Work to complete: Each line in the material below must be transcribed exactly; no picture belongs in the copy.

•••••

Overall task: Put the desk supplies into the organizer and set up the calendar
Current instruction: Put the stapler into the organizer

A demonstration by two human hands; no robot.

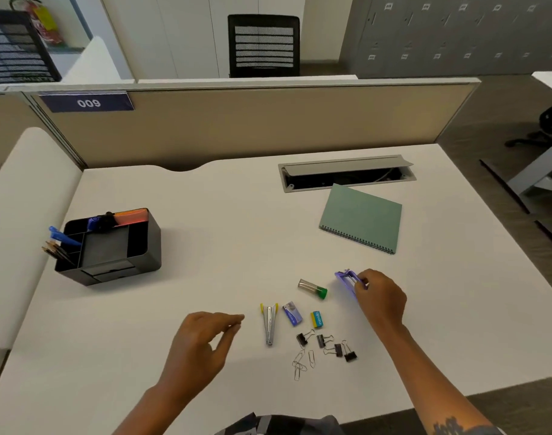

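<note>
Organizer (pixel 111 246), black, stands at the desk's (pixel 205 215) left, pens (pixel 61 237) in its left slots. Right hand (pixel 380 296) pinches a purple stapler (pixel 347 279) at the right; left hand (pixel 202 337) hovers, fingers loosely together, holding nothing. Between them lie a staple remover (pixel 269 321), staple box (pixel 292 313), eraser (pixel 317 319), green-capped tube (pixel 314 288), binder clips (pixel 337 346) and paper clips (pixel 301 364). Green calendar (pixel 361 218) lies flat, far right.

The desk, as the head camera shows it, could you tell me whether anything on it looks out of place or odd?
Nothing looks damaged or spilled. The one oddity is the cable tray lid at the back of the desk, which is propped open, with the green spiral calendar lying flat just in front of it.
</note>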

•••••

Your solution:
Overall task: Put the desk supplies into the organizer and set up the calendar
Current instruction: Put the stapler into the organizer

A demonstration by two human hands; no robot.


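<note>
Organizer (pixel 111 246), black, stands at the desk's (pixel 205 215) left, pens (pixel 61 237) in its left slots. Right hand (pixel 380 296) pinches a purple stapler (pixel 347 279) at the right; left hand (pixel 202 337) hovers, fingers loosely together, holding nothing. Between them lie a staple remover (pixel 269 321), staple box (pixel 292 313), eraser (pixel 317 319), green-capped tube (pixel 314 288), binder clips (pixel 337 346) and paper clips (pixel 301 364). Green calendar (pixel 361 218) lies flat, far right.

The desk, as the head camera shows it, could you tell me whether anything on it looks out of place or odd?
Nothing looks damaged or spilled. The one oddity is the cable tray lid at the back of the desk, which is propped open, with the green spiral calendar lying flat just in front of it.
</note>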

This answer requires no additional content.